In 2007, IOM Mexico supported the creation of the Inter-Institutional Committee for Assistance to Trafficking Victims, led by the National Institute of Migration, in order to propose and coordinate joint actions of federal and municipal authorities and comprehensive care and protection for victims of trafficking. This committee is composed of government actors as Federal Police, counter-trafficking prosecutors, civil society actors like specialized shelters for victims, the State Human Rights Commission and international organizations like IOM, among others.
The series of training sessions for the judiciary will bring together about 115 officials from the sector, in three different locations, starting with the first workshop in Tapachula, Chiapas’ border city with Guatemala. On June 17, the second three-day workshop will start in San Cristobal de las Casas; the series will conclude in Tuxtla Gutierrez on June 24.
As a basis for the design and implementation of these sessions IOM assessed the training needs for Chiapas’ judiciary, tapping support from various local courts, including the Superior Court of the State of Chiapas, and the National Commission of Superior Courts of Justice of the United Mexican States (CONATRIB).

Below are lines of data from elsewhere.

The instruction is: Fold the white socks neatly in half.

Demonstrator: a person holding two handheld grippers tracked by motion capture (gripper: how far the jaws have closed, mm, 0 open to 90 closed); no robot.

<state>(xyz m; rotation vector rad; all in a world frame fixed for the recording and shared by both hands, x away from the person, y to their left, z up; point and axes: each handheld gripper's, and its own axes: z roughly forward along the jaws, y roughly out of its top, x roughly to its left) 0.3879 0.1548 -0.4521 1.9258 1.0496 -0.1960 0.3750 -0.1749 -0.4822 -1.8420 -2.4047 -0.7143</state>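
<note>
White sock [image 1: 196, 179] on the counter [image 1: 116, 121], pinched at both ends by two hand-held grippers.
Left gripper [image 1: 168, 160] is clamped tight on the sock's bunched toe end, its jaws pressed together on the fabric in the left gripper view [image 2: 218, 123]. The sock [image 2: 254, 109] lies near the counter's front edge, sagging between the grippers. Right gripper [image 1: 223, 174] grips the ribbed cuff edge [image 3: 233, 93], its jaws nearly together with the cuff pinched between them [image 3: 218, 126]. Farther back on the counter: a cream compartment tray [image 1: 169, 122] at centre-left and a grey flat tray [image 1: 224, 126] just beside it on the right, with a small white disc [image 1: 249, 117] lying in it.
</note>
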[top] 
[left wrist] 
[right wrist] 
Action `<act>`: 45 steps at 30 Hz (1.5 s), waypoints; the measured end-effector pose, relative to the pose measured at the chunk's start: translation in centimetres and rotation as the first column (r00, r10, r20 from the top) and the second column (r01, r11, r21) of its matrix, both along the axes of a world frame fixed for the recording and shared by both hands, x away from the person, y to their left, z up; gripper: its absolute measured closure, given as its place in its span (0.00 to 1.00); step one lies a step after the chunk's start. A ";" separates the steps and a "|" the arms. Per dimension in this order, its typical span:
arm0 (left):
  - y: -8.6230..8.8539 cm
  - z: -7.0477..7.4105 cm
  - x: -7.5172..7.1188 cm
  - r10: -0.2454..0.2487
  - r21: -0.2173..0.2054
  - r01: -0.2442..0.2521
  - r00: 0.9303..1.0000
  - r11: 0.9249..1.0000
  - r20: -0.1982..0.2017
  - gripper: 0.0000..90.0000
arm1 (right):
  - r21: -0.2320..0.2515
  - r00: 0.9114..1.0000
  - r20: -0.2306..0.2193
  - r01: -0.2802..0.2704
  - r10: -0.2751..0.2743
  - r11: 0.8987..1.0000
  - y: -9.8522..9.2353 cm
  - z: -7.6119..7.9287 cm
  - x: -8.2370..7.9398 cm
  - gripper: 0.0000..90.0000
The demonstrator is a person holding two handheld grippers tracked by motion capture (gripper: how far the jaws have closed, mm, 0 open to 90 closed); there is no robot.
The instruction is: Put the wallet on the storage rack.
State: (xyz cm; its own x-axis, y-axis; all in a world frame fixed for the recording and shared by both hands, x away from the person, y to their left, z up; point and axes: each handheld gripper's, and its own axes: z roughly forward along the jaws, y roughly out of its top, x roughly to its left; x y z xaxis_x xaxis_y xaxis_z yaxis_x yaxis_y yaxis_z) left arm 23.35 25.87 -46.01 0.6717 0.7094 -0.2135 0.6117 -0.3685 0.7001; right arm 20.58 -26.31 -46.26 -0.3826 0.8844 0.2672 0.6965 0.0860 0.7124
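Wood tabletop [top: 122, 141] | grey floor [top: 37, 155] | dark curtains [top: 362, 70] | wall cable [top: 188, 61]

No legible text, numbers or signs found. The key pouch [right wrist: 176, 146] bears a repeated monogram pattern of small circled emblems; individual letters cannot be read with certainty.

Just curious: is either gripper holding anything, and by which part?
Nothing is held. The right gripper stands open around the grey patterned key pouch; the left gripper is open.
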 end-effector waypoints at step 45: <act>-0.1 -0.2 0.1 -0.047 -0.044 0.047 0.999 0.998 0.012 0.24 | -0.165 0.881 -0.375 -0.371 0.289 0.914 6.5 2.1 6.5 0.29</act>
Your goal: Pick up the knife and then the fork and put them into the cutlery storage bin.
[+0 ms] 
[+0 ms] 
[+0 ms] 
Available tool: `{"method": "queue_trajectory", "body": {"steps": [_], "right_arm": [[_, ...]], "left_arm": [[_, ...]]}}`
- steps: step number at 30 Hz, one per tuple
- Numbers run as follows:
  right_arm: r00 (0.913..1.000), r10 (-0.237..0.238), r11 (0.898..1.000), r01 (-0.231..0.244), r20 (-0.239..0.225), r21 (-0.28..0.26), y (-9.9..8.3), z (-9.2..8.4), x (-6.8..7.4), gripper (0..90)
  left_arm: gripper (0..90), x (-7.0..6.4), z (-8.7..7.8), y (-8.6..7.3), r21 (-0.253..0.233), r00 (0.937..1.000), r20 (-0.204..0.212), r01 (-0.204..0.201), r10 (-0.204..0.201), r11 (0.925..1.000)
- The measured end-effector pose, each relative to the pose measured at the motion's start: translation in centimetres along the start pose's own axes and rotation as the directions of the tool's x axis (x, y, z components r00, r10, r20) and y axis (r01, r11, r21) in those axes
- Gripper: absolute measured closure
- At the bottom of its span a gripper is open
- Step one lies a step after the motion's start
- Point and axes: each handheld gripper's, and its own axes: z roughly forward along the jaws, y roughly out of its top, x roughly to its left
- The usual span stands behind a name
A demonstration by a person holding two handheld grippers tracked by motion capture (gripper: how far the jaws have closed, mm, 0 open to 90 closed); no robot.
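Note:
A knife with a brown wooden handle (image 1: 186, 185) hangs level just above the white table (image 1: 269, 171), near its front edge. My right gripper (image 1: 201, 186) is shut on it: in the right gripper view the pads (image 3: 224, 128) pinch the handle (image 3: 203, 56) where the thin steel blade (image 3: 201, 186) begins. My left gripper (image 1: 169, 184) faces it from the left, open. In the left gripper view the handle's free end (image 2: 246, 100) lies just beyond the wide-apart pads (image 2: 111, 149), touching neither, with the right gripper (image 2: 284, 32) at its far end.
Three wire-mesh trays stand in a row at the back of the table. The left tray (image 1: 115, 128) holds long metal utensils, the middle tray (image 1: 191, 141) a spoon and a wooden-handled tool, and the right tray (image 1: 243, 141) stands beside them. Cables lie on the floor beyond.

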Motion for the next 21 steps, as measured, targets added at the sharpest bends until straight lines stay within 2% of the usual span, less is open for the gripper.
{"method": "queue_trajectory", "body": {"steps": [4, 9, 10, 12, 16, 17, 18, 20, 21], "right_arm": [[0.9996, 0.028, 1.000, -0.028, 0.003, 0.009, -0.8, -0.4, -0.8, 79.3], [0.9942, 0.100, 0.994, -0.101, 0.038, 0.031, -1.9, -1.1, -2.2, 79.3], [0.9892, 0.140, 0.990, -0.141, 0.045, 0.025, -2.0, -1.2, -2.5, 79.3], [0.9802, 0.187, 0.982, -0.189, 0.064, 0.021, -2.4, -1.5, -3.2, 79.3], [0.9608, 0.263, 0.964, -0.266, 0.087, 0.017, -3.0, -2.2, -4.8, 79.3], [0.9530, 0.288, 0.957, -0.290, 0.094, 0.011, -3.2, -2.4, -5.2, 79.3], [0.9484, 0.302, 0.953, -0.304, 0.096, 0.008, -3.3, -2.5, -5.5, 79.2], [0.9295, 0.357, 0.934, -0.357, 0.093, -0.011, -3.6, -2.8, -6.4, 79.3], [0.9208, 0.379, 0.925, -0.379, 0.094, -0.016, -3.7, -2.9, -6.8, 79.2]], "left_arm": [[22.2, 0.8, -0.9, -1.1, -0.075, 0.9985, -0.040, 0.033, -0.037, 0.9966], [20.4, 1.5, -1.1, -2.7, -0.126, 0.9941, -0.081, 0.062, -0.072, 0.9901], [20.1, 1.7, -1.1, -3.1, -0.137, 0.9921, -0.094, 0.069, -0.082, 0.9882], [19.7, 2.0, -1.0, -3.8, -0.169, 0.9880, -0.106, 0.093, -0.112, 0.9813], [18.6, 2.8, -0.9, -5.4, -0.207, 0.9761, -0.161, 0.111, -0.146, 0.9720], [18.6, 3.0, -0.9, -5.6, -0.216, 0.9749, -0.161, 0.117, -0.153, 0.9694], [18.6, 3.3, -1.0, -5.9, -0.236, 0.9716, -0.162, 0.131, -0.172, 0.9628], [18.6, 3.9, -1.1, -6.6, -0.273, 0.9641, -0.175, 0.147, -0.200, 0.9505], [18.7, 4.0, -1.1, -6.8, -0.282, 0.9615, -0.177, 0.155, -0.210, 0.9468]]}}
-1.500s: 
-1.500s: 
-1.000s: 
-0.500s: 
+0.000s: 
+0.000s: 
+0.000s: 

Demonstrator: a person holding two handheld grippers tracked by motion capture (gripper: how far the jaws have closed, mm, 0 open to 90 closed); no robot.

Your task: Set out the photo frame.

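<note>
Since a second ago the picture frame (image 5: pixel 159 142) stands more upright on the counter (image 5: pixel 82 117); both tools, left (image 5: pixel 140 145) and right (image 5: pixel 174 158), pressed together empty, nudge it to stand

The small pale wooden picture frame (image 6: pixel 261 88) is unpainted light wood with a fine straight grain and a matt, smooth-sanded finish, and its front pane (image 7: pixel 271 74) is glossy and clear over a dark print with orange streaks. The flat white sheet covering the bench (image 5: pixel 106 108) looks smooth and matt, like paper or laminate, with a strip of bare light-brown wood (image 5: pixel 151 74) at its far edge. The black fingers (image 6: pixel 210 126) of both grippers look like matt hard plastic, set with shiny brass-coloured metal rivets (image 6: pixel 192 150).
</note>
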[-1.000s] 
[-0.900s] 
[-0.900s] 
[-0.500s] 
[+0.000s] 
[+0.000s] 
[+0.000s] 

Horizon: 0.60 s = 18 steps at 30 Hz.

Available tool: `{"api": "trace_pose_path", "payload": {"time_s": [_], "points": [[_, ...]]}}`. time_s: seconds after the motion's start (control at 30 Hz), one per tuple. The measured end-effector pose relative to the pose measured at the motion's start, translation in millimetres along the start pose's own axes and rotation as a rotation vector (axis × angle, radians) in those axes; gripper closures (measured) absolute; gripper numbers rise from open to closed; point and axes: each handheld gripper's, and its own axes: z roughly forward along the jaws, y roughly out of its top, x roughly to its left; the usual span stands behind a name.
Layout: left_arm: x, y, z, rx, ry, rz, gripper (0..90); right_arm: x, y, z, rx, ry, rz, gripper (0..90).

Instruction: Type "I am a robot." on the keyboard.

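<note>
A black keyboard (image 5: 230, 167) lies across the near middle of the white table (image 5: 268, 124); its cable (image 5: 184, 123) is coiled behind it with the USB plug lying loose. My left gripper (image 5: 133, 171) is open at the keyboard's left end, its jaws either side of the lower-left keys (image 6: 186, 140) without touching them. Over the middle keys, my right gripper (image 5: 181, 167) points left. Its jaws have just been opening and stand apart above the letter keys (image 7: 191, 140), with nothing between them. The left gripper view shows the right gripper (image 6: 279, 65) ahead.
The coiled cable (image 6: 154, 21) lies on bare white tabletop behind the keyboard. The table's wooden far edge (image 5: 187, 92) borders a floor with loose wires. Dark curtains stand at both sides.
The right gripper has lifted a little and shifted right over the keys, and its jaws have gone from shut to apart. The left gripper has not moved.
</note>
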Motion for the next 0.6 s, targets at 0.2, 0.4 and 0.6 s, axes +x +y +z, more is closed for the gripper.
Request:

The workshops are part of two projects funded by the US State Department, the first aimed at strengthening the capacities of the Mexican government to prosecute cases of human trafficking and to improve systems to protect victims. The second is a regional project covering five Central American countries, sighted at strengthening capacities for the protection and assistance of vulnerable migrants in Mesoamerica. IOM implements both projects.